**THE PROBLEM**
Copy out all of the entries exactly as they appear.

::::

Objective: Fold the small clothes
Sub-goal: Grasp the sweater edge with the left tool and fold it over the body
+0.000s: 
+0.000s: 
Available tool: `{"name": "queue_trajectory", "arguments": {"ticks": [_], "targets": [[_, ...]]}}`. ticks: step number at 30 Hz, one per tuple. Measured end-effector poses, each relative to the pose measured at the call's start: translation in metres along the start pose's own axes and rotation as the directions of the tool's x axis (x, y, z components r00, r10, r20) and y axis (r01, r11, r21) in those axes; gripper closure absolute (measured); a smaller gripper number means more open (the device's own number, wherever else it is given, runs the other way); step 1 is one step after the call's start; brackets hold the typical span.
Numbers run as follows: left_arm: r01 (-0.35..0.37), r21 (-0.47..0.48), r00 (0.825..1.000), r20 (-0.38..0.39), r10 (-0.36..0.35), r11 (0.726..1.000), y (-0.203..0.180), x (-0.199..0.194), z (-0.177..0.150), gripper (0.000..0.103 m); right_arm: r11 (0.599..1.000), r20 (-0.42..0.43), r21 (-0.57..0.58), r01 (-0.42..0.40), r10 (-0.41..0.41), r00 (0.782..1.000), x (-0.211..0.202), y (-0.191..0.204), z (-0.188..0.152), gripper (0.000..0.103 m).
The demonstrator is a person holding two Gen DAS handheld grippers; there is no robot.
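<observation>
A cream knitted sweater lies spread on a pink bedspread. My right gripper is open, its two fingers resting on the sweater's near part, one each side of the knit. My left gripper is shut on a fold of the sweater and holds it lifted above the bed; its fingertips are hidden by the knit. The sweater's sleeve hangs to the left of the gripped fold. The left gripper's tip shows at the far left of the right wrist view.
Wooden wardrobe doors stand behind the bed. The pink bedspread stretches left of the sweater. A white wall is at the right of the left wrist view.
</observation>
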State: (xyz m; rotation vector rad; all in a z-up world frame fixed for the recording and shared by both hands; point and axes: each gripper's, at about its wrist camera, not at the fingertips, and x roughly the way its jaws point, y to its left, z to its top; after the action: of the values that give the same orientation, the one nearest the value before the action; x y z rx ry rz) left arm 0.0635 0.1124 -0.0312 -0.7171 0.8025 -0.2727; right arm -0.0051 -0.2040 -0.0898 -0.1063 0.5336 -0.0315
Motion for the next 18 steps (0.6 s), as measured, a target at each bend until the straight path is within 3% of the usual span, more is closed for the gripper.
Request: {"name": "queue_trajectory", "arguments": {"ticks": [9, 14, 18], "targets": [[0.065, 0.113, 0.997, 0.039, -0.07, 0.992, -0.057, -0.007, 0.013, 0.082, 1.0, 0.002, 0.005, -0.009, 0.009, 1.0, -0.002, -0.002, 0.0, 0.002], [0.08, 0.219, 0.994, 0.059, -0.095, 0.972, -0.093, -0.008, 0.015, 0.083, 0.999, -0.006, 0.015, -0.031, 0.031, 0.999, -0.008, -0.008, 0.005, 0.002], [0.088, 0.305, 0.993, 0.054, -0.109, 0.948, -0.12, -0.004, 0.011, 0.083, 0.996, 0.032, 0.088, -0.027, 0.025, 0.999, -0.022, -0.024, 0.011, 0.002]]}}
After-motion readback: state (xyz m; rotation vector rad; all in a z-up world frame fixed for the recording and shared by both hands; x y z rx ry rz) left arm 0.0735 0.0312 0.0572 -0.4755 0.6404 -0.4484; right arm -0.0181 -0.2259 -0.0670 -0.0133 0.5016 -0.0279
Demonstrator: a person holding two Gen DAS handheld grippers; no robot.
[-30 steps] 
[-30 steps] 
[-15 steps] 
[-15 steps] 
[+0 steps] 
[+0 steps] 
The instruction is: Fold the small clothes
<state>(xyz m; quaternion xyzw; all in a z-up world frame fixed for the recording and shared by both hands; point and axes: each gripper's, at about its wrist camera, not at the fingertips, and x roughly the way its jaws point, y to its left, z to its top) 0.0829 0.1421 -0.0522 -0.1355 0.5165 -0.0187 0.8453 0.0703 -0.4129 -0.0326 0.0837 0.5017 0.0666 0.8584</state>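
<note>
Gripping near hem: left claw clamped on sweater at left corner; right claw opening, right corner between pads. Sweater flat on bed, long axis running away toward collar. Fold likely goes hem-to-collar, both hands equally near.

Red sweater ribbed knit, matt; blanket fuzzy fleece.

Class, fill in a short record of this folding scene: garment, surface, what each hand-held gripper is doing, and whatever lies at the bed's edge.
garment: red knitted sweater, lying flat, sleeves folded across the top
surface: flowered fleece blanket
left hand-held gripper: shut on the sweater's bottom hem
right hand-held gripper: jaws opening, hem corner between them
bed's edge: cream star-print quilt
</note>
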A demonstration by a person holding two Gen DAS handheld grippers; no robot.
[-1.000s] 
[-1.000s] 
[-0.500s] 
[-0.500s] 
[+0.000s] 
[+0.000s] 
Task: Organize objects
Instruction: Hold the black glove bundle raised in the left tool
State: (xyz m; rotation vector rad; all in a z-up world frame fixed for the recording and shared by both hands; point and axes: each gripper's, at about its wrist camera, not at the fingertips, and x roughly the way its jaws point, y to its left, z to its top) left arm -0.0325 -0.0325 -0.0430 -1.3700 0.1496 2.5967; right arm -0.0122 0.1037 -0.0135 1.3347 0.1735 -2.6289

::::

**FINISHED EXERCISE**
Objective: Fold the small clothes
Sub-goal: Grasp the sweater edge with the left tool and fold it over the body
+0.000s: 
+0.000s: 
Available tool: `{"name": "queue_trajectory", "arguments": {"ticks": [_], "targets": [[_, ...]]}}`. ticks: step number at 30 Hz, one per tuple. Measured end-effector poses, each relative to the pose measured at the call's start: translation in metres along the start pose's own axes and rotation as the directions of the tool's x axis (x, y, z components r00, r10, r20) and y axis (r01, r11, r21) in those axes; gripper closure absolute (measured); a smaller gripper number means more open (the device's own number, wherever else it is given, runs the other way); step 1 is one step after the call's start; brackets hold the typical span.
Numbers run as follows: left_arm: r01 (-0.35..0.37), r21 (-0.47..0.48), r00 (0.825..1.000), r20 (-0.38..0.39), r10 (-0.36..0.35), r11 (0.726..1.000), y (-0.203..0.180), x (-0.199..0.194), z (-0.177..0.150), gripper (0.000..0.103 m); right_arm: r11 (0.599..1.000), r20 (-0.42..0.43), r21 (-0.57..0.58), r01 (-0.42..0.40), r10 (-0.41..0.41), r00 (0.782..1.000), x (-0.211..0.202), y (-0.191..0.204), z (-0.188..0.152), gripper (0.000..0.103 m).
The demonstrator is a person holding two Gen DAS handheld grippers; there is no robot.
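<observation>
A cream knitted sweater lies spread on a pink bedspread. My right gripper is open, its two fingers resting on the sweater's near part, one each side of the knit. My left gripper is shut on a fold of the sweater and holds it lifted above the bed; its fingertips are hidden by the knit. The sweater's sleeve hangs to the left of the gripped fold. The left gripper's tip shows at the far left of the right wrist view.
Wooden wardrobe doors stand behind the bed. The pink bedspread stretches left of the sweater. A white wall is at the right of the left wrist view.
</observation>
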State: (xyz m; rotation vector rad; all in a z-up world frame fixed for the recording and shared by both hands; point and axes: each gripper's, at about its wrist camera, not at the fingertips, and x roughly the way its jaws point, y to its left, z to its top; after the action: of the values that give the same orientation, the one nearest the value before the action; x y z rx ry rz) left arm 0.0635 0.1124 -0.0312 -0.7171 0.8025 -0.2727; right arm -0.0051 -0.2040 -0.0898 -0.1063 0.5336 -0.0315
Motion for the next 18 steps (0.6 s), as measured, a target at each bend until the straight path is within 3% of the usual span, more is closed for the gripper.
Request: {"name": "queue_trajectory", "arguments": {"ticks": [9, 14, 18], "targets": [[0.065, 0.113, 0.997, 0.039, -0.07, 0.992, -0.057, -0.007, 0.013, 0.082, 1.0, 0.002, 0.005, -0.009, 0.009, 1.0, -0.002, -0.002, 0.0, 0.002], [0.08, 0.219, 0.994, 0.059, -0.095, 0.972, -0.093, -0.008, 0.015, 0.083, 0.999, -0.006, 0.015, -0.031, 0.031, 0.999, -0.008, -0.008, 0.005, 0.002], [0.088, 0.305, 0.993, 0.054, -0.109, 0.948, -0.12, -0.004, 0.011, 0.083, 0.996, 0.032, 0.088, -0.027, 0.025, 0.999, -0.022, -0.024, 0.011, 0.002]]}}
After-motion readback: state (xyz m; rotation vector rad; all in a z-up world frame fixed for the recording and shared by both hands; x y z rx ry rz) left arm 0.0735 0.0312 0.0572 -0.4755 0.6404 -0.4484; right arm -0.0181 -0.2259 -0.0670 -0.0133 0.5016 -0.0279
Demonstrator: a person holding two Gen DAS handheld grippers; no robot.
[-30 steps] 
[-30 steps] 
[-15 steps] 
[-15 steps] 
[+0 steps] 
[+0 steps] 
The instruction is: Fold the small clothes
<state>(xyz m; quaternion xyzw; all in a z-up world frame fixed for the recording and shared by both hands; point and axes: each gripper's, at about its wrist camera, not at the fingertips, and x roughly the way its jaws point, y to its left, z to its top) 0.0829 0.1421 -0.0522 -0.1355 0.5165 -0.0187 0.8453 0.0703 -0.4129 -0.0326 0.0837 0.5017 0.0666 0.8584</state>
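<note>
Gripping near hem: left claw clamped on sweater at left corner; right claw opening, right corner between pads. Sweater flat on bed, long axis running away toward collar. Fold likely goes hem-to-collar, both hands equally near.

Red sweater ribbed knit, matt; blanket fuzzy fleece.

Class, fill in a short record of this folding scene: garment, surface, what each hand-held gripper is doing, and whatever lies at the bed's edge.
garment: red knitted sweater, lying flat, sleeves folded across the top
surface: flowered fleece blanket
left hand-held gripper: shut on the sweater's bottom hem
right hand-held gripper: jaws opening, hem corner between them
bed's edge: cream star-print quilt
</note>
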A demonstration by a person holding two Gen DAS handheld grippers; no robot.
[-1.000s] 
[-1.000s] 
[-0.500s] 
[-0.500s] 
[+0.000s] 
[+0.000s] 
Task: Organize objects
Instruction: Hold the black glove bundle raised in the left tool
State: (xyz m; rotation vector rad; all in a z-up world frame fixed for the recording and shared by both hands; point and axes: each gripper's, at about its wrist camera, not at the fingertips, and x roughly the way its jaws point, y to its left, z to its top) left arm -0.0325 -0.0325 -0.0430 -1.3700 0.1496 2.5967; right arm -0.0122 0.1037 -0.0135 1.3347 0.1735 -2.6289

There is nothing further to this answer.